[DESCRIPTION OF THE TASK]: Using the data below, copy each line that includes the word "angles".

** Opening STUDY MATERIAL block **

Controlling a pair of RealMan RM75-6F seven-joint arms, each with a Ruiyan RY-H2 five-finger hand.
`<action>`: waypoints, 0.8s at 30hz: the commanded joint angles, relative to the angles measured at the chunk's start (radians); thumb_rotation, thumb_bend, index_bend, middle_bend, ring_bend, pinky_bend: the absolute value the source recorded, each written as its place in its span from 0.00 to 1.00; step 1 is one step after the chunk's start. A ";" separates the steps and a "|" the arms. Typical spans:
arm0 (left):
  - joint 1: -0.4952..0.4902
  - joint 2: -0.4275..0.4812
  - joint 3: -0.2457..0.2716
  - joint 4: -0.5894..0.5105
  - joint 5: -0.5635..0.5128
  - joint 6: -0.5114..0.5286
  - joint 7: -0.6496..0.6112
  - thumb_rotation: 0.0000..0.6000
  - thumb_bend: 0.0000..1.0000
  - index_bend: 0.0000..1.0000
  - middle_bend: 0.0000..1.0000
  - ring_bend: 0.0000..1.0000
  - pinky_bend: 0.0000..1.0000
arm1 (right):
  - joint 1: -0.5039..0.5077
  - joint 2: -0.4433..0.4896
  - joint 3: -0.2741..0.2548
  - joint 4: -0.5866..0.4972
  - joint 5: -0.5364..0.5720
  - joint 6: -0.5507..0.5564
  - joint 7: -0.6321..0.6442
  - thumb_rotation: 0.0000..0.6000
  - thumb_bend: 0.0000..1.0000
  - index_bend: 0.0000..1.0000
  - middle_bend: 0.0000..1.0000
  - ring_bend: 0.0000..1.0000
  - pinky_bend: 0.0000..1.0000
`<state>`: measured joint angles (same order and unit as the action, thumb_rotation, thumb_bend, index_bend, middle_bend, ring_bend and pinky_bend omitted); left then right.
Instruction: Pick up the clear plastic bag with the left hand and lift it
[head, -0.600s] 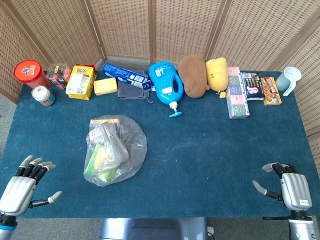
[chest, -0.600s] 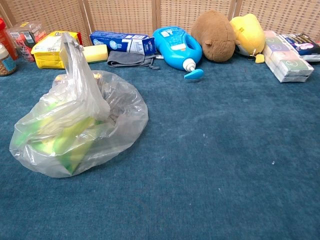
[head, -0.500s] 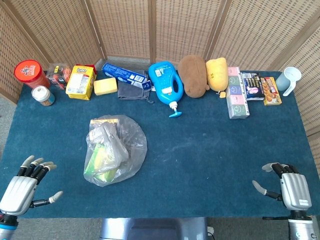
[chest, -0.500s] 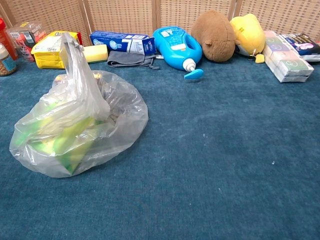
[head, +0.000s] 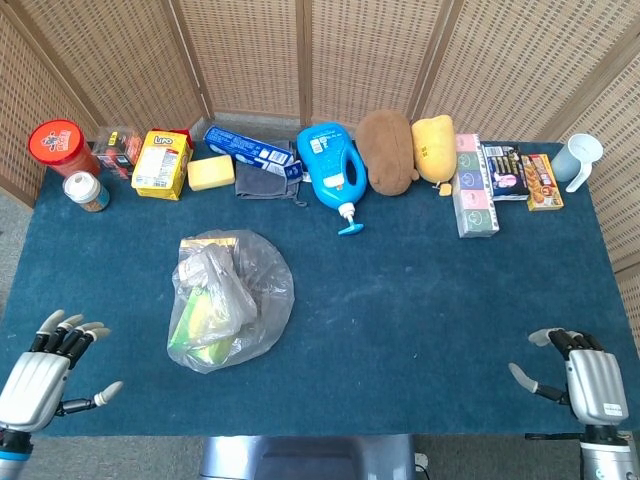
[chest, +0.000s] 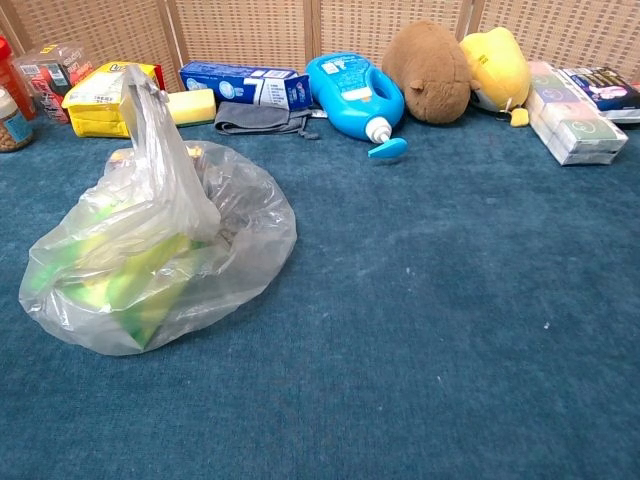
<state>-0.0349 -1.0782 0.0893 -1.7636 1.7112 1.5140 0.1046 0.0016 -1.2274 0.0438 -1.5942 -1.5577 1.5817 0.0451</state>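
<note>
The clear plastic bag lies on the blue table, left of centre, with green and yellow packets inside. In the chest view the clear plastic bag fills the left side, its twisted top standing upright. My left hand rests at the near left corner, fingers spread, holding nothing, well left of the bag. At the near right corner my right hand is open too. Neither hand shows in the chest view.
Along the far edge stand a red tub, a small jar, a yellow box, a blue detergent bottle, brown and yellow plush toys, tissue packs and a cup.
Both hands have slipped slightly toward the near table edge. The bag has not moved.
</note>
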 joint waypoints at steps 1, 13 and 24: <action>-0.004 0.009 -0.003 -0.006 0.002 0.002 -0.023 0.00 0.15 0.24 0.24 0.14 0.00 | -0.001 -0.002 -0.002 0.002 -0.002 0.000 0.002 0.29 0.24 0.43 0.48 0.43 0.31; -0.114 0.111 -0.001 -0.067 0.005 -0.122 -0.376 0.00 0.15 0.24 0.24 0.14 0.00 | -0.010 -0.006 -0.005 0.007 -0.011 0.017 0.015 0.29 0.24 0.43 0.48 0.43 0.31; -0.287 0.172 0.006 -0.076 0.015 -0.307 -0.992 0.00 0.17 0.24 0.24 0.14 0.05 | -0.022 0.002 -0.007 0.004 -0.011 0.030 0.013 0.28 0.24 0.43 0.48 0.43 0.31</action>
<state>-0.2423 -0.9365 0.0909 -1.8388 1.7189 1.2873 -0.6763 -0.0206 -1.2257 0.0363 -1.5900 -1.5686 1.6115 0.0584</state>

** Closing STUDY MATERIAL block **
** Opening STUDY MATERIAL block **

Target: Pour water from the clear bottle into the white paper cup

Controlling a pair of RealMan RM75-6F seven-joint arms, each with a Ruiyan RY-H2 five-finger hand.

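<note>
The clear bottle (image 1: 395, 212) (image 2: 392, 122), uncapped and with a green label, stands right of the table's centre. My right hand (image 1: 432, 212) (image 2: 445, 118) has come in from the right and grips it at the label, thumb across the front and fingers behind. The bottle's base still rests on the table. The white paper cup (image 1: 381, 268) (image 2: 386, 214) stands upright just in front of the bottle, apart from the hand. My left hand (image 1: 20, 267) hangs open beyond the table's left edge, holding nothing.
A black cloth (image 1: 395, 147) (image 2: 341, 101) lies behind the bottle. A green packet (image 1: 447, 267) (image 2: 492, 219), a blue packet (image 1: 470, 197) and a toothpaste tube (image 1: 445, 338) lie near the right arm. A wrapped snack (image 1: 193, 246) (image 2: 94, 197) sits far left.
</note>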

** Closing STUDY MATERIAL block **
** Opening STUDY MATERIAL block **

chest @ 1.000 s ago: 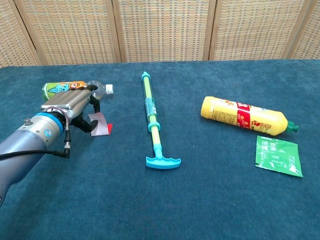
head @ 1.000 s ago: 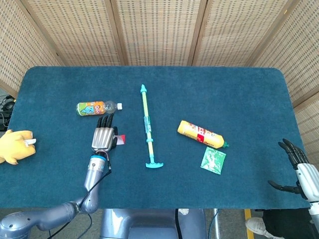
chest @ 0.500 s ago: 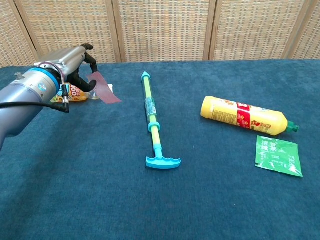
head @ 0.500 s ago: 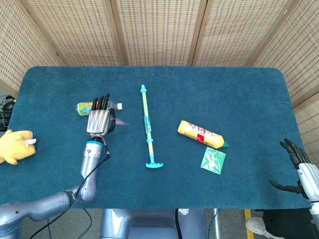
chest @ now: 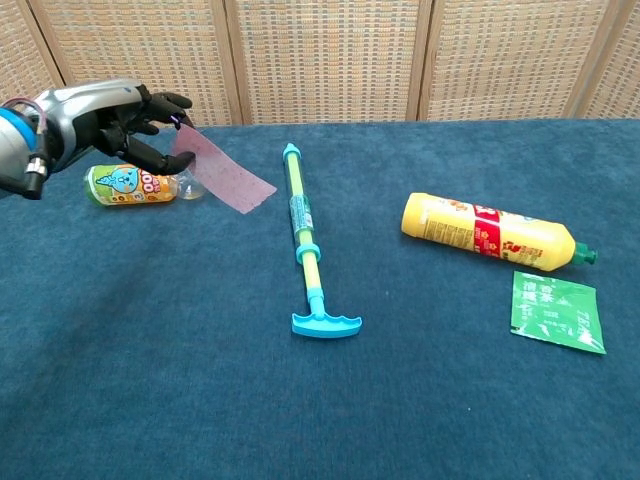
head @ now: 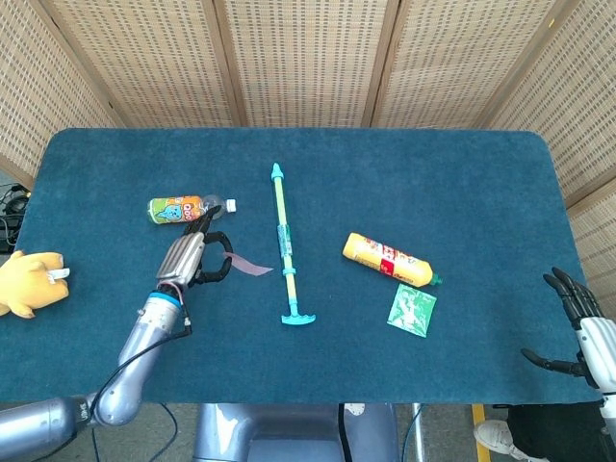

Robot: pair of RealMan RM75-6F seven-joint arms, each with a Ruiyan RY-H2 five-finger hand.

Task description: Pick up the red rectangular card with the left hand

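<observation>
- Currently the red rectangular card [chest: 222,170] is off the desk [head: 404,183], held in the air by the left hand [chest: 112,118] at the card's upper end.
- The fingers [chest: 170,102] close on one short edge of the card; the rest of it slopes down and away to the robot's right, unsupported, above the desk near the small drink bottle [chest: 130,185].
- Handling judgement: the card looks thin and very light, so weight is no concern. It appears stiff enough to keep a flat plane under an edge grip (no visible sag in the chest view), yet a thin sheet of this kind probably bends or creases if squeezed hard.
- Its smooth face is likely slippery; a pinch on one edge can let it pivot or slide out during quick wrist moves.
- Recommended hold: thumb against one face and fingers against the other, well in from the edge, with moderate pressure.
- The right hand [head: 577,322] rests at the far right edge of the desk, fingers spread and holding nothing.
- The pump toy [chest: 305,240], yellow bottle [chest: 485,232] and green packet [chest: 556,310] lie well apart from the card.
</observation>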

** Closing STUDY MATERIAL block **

[ANSWER TO THIS TASK]:
`<action>`: waypoints, 0.8s at 30hz: the commanded joint angles, relative to the angles measured at the chunk's start (radians); thumb_rotation, thumb_bend, index_bend, middle_bend, ring_bend, pinky_bend: the absolute value the source recorded, each written as its place in its span from 0.00 to 1.00; step 1 is one step after the chunk's start. A ";" separates the steps and a "|" the arms. Typical spans:
`<state>`: measured joint angles (same order and unit as the action, thumb_rotation, thumb_bend, index_bend, middle_bend, ring_bend and pinky_bend omitted); left then right.

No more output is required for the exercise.